Sci Rep. 2024 Dec 30;14(1):31806. doi: 10.1038/s41598-024-82871-0.

Abstract

Pre-trained models have garnered significant attention in the field of information retrieval, particularly for improving document ranking. Typically, an initial retrieval step using sparse methods such as BM25 is employed to obtain a set of pseudo-relevant documents, followed by re-ranking with a pre-trained model. However, the semantic information captured by pre-trained models from sentences or passages is usually only applied to document ranking, with limited use in query expansion. In fact, the semantic information within pseudo-relevant documents plays a critical role in selecting appropriate query expansion terms. Therefore, this paper proposes a novel approach that leverages pre-trained models to extract multi-dimensional semantic information from pseudo-relevant documents, offering more possibilities for query expansion. First, traditional sparse retrieval methods are used in the initial retrieval stage to ensure efficiency, and term-level weights are calculated based on statistical information. Then, the pre-trained model encodes both the query and the sentences and passages from the documents, extracting sentence-level and passage-level semantic similarities to the query. Finally, these semantic weights are combined with the term-level weights to generate an improved query for the second retrieval round.
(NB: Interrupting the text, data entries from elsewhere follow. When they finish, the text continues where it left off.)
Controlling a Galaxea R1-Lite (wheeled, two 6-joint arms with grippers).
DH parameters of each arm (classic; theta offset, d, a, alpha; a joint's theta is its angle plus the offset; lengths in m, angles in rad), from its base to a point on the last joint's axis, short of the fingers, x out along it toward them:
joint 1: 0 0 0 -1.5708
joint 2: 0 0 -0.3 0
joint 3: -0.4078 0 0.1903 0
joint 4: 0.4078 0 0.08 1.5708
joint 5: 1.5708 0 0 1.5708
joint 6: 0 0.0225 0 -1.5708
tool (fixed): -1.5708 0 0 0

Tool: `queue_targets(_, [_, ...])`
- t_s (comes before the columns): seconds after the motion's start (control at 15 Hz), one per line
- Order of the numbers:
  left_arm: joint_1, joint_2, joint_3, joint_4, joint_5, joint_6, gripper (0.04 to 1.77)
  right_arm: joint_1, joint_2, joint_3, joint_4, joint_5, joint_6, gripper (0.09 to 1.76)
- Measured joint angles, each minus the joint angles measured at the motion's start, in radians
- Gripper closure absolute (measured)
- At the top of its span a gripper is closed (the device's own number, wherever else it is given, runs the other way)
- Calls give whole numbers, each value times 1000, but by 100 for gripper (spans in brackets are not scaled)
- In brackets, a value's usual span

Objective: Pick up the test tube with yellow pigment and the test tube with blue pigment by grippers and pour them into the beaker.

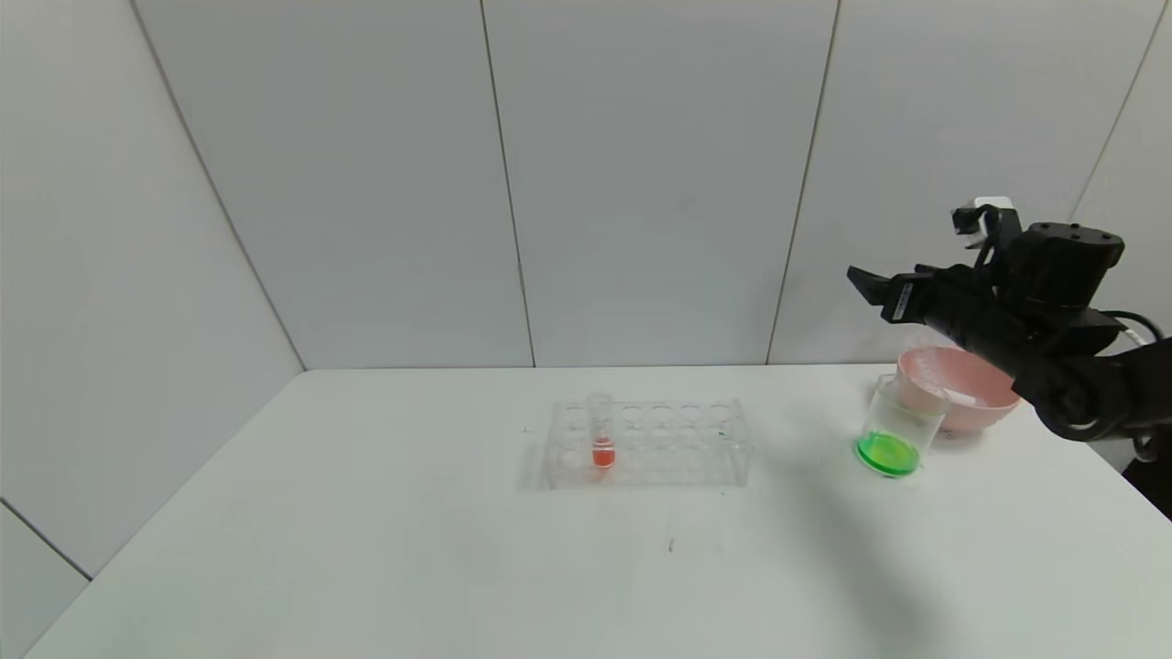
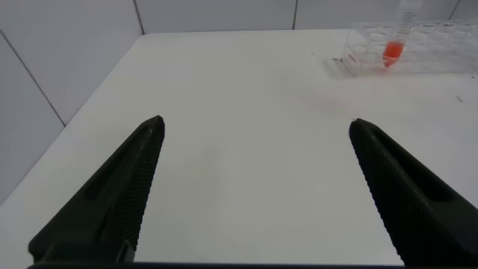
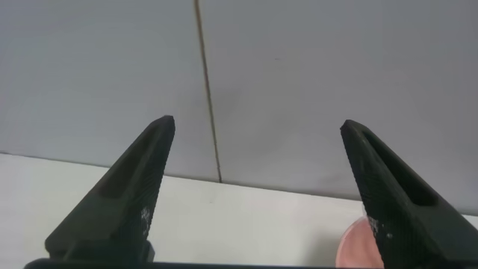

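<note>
Green liquid fills the beaker (image 1: 899, 427) on the counter (image 1: 458, 549), beside a pink bowl (image 1: 961, 389). Right gripper (image 1: 870, 286) hangs above, fingers apart; left gripper (image 2: 254, 131) fingers apart too.

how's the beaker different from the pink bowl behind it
The beaker is clear glass with straight walls; the pink bowl is opaque pink and flares wider. The beaker holds green liquid at its bottom; the pink bowl's contents cannot be seen. The beaker stands nearer the table's front edge, the pink bowl just behind it, partly under the raised, open right gripper. Both sit upright on the white table, right of the rack.
</note>
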Motion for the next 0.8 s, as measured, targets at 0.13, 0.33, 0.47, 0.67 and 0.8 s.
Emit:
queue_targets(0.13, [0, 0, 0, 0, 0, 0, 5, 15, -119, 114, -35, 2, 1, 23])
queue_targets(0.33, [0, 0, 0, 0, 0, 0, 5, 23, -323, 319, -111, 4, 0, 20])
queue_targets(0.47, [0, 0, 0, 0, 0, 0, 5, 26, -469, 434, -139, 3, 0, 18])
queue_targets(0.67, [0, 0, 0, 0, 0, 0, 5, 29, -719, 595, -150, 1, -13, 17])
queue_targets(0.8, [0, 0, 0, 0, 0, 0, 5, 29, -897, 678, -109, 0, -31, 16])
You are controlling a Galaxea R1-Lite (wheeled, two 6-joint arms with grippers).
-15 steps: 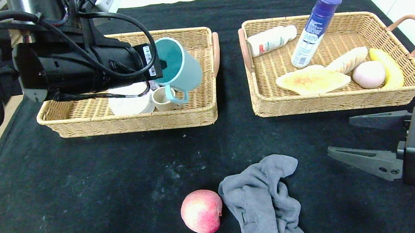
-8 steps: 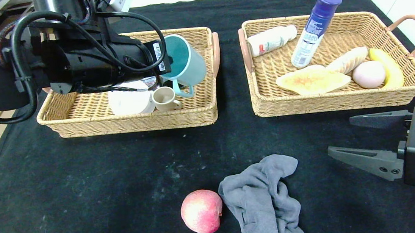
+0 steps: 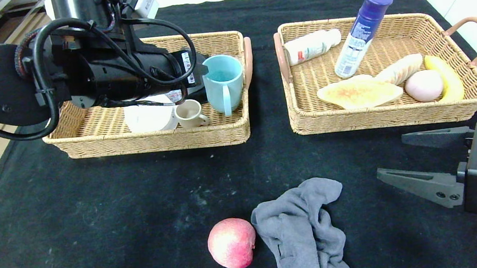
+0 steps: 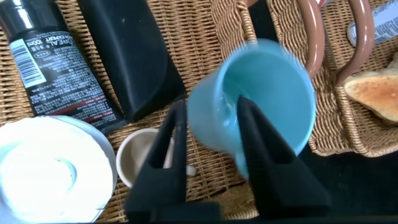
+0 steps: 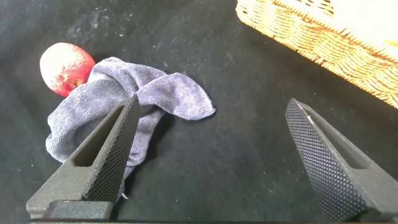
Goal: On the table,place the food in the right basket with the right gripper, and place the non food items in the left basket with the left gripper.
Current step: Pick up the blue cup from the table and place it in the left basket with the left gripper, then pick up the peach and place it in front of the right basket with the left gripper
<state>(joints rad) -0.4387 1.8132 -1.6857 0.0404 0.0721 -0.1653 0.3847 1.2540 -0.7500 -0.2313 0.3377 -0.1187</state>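
Observation:
A red-pink peach (image 3: 231, 243) lies on the black table (image 3: 97, 217) near its front edge, touching a crumpled grey cloth (image 3: 304, 228). My right gripper (image 3: 390, 155) hovers open to the right of the cloth, with nothing between its fingers. The left gripper (image 4: 212, 106) is over the left basket (image 3: 156, 139), jaws parted astride the wall of a light blue mug (image 3: 225, 82) that stands upright in the basket, one finger inside and one outside. A striped croissant (image 3: 398, 69) lies in the right basket (image 3: 394, 114).
The right basket also holds a flat bread (image 3: 359, 91), a pale pink ball (image 3: 423, 85), a banana (image 3: 445, 77), a white bottle (image 3: 313, 46) and a blue-capped bottle (image 3: 362, 30). A white bowl (image 3: 149, 116), small beige cup (image 3: 189, 112) and black tube (image 4: 53, 68) share the left basket.
The left arm has swung right over the left basket. The blue mug, tilted in the jaws before, now stands upright on the basket floor, and the jaws have parted. The right arm has not moved.

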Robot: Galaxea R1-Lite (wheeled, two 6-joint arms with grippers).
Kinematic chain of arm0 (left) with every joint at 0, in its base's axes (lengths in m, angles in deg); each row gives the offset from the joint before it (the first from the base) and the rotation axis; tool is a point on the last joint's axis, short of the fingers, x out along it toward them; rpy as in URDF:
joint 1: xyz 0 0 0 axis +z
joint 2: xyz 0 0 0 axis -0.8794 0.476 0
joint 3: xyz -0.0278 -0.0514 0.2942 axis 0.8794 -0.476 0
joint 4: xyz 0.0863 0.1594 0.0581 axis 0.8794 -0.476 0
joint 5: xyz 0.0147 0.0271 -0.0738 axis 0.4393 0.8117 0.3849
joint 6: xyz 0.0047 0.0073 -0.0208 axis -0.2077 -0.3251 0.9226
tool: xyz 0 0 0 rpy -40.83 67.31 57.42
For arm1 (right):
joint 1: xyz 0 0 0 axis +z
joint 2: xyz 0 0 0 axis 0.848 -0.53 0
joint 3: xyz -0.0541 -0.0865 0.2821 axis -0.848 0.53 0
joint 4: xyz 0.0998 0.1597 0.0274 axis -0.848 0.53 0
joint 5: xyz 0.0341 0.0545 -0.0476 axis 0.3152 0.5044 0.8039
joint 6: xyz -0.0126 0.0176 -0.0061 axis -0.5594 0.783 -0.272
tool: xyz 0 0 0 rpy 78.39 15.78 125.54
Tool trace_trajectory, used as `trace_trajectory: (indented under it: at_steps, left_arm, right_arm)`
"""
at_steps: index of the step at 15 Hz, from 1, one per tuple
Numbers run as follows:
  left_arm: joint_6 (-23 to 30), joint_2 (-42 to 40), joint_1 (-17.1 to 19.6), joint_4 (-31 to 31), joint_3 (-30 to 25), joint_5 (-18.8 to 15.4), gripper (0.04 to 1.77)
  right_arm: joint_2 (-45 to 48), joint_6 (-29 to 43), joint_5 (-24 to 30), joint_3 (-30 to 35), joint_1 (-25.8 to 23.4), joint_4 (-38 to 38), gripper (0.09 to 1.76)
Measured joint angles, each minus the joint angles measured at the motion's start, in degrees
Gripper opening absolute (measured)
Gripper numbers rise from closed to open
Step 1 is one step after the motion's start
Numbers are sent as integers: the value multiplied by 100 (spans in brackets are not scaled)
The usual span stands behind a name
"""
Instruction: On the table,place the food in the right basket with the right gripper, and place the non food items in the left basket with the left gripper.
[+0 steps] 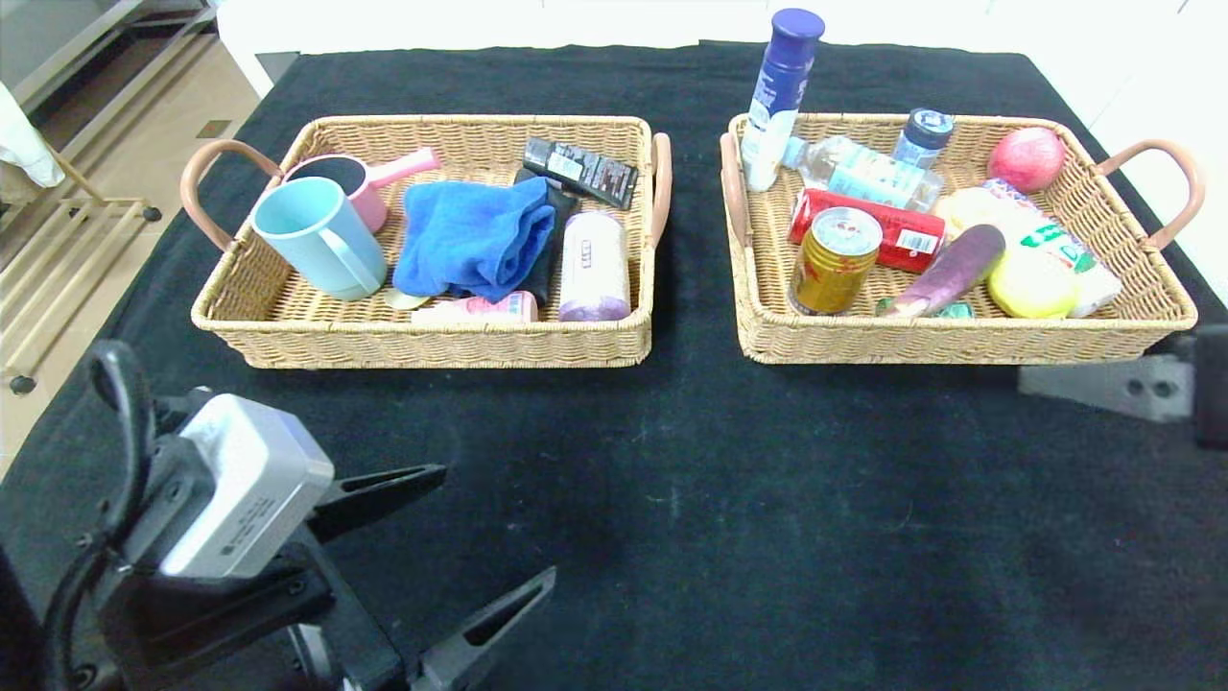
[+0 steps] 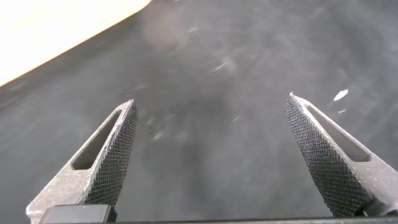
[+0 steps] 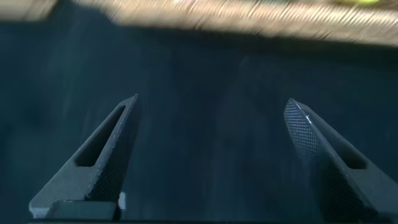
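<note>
Both sets of jaws are held wide apart with nothing between them. Only black cloth is seen under the left gripper (image 2: 208,155) in its wrist view, and it is parked low at the near left of the table (image 1: 672,537). Only a grey part of the right arm is shown at the right edge of the head view, just in front of the right basket (image 1: 959,341); in its own wrist view the right gripper (image 3: 208,155) is pointed at bare cloth with wicker beyond.

The 2 baskets appear filled: cups, a blue cloth (image 1: 475,235) and other non-food lie in the left basket (image 1: 432,341); a can (image 1: 833,259), an eggplant (image 1: 950,271) and an apple (image 1: 1026,158) lie in the right one. No item is seen loose on the cloth, so the sorting is judged finished.

A risk is judged from the right arm's nearness to the wicker rim: a careless retreat could snag it and drag the basket.
</note>
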Motion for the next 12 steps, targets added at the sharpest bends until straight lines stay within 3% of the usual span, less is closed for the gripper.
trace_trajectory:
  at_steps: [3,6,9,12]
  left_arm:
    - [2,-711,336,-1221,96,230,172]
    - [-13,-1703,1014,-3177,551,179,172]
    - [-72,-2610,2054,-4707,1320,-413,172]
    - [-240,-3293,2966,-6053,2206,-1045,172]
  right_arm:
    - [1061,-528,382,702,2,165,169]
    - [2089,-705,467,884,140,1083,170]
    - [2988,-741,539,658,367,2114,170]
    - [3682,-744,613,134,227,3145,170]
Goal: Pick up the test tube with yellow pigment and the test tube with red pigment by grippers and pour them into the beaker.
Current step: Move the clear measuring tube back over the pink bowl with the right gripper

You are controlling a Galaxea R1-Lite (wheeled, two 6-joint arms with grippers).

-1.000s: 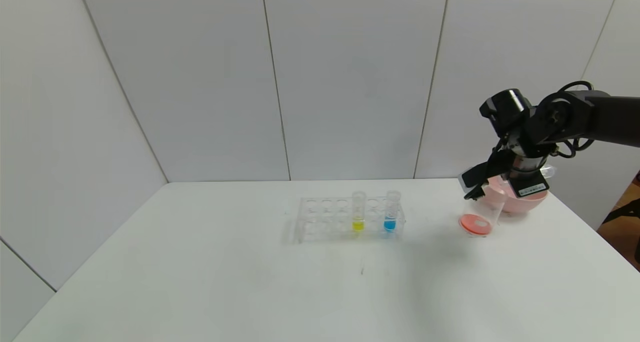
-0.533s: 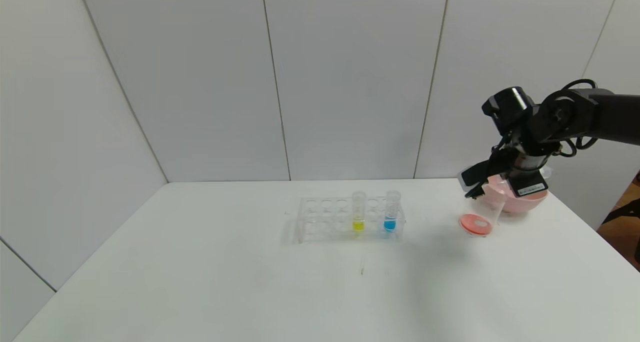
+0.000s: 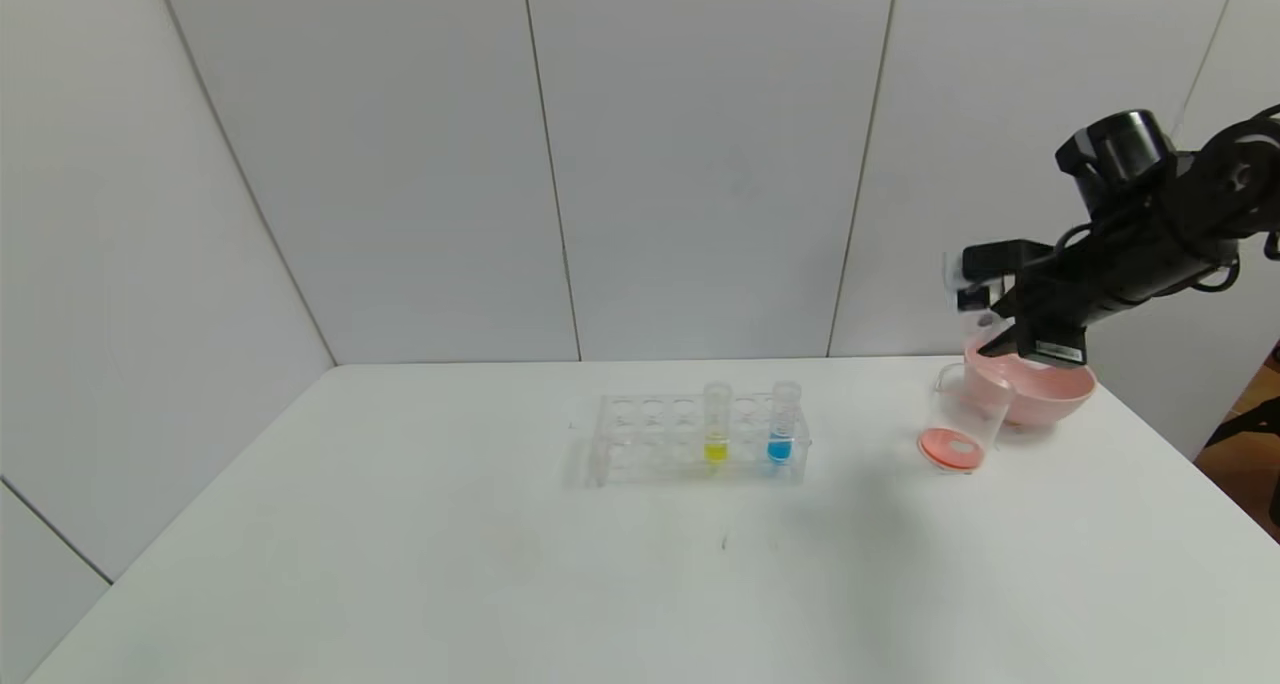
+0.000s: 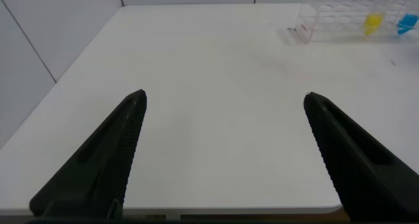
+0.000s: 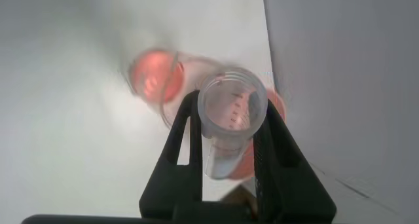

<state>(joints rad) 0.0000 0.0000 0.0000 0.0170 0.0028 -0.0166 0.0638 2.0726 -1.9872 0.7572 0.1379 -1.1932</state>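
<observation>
Over on the left, the left gripper (image 4: 222, 103) is parked low near the front edge of the white table (image 3: 400, 564), fingers spread wide apart with nothing between them; it only shows up in its own wrist camera. Around the middle of the table there's a clear rack (image 3: 700, 437) with the yellow tube (image 3: 717, 422) standing upright in it, and a blue tube (image 3: 783, 420) standing just to its right in the same rack. Further right sits the beaker (image 3: 962, 430), upright on the table with red-orange liquid pooled in the bottom. Right behind it, touching or nearly so, is a pink bowl (image 3: 1040, 392). The right gripper (image 3: 985, 314) hangs in the air above the beaker and bowl, clamped on the red tube (image 5: 230, 122). In the wrist shot you look straight at the tube's open mouth, and it looks pretty much drained, though I can't tell for sure.
</observation>
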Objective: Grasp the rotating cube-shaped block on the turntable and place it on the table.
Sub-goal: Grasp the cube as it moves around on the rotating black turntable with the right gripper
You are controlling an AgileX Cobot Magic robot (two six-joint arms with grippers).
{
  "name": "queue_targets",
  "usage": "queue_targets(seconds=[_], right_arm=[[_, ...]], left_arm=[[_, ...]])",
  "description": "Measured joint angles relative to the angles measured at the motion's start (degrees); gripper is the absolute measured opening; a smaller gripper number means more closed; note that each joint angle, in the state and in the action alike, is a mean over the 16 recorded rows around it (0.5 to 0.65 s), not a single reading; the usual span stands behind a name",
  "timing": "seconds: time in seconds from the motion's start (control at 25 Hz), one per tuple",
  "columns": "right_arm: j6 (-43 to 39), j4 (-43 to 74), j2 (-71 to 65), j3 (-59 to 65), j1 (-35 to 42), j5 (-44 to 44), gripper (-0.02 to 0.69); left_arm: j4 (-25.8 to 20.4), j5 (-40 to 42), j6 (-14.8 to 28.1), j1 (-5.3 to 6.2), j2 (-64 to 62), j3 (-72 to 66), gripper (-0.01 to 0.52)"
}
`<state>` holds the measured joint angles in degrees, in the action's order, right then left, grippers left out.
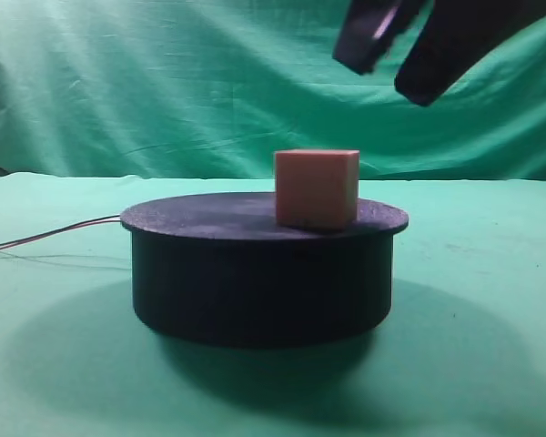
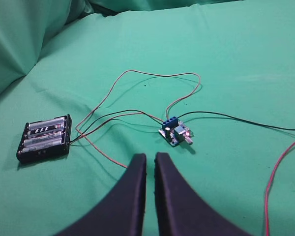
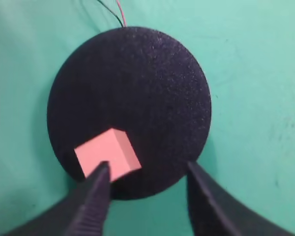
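Green cloth table (image 1: pixel 491 300), creased, meets a draped green backdrop (image 1: pixel 164 82). Turntable (image 1: pixel 255 273) sits mid-table; cube (image 1: pixel 316 188) rests on its top near the 4 o'clock rim. Right gripper (image 3: pixel 147 172) hovers above the cube, spread wide, empty. Left gripper (image 2: pixel 150 160) nearly closed, empty, above battery holder (image 2: pixel 44 137), circuit board (image 2: pixel 174 132), wires (image 2: pixel 137 73).

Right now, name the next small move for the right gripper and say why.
Probably shift slightly to centre on the cube-shaped block, then descend. The right gripper is open and well above the turntable. In the wrist view the block sits under one finger, not between both.
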<state>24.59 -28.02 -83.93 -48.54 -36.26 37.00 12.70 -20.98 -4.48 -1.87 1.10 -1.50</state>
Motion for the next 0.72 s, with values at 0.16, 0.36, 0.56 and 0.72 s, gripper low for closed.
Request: queue_targets(seconds=[0.16, 0.36, 0.56, 0.72], right_arm=[[1.64, 0.0, -2.22, -0.31, 0.0, -0.63, 0.551], [3.27, 1.51, -4.09, -0.87, 0.0, -1.29, 0.418], [0.29, 7.17, -3.89, -2.91, 0.3, -0.44, 0.298], [-5.86, 13.98, -1.44, -4.1, 1.58, 1.08, 0.233]], left_arm=[[0.0, 0.0, 0.0, 0.0, 0.0, 0.0, 0.0], [0.0, 0.0, 0.0, 0.0, 0.0, 0.0, 0.0], [0.0, 0.0, 0.0, 0.0, 0.0, 0.0, 0.0], [0.0, 0.0, 0.0, 0.0, 0.0, 0.0, 0.0]])
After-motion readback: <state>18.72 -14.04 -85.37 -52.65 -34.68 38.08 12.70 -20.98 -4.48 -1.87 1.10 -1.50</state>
We conducted experiments on five TREC datasets and a medical dataset, showing improvements in official metrics such as MAP and P@10. The results demonstrate the effectiveness of utilizing multi-dimensional semantic information from pseudo-relevant documents to optimize query expansion. This study offers new insights into how the semantic information of pseudo-relevant documents can be effectively harnessed to enhance retrieval performance.

Keywords: Information retrieval; Pseudo-relevance feedback; Semantic information.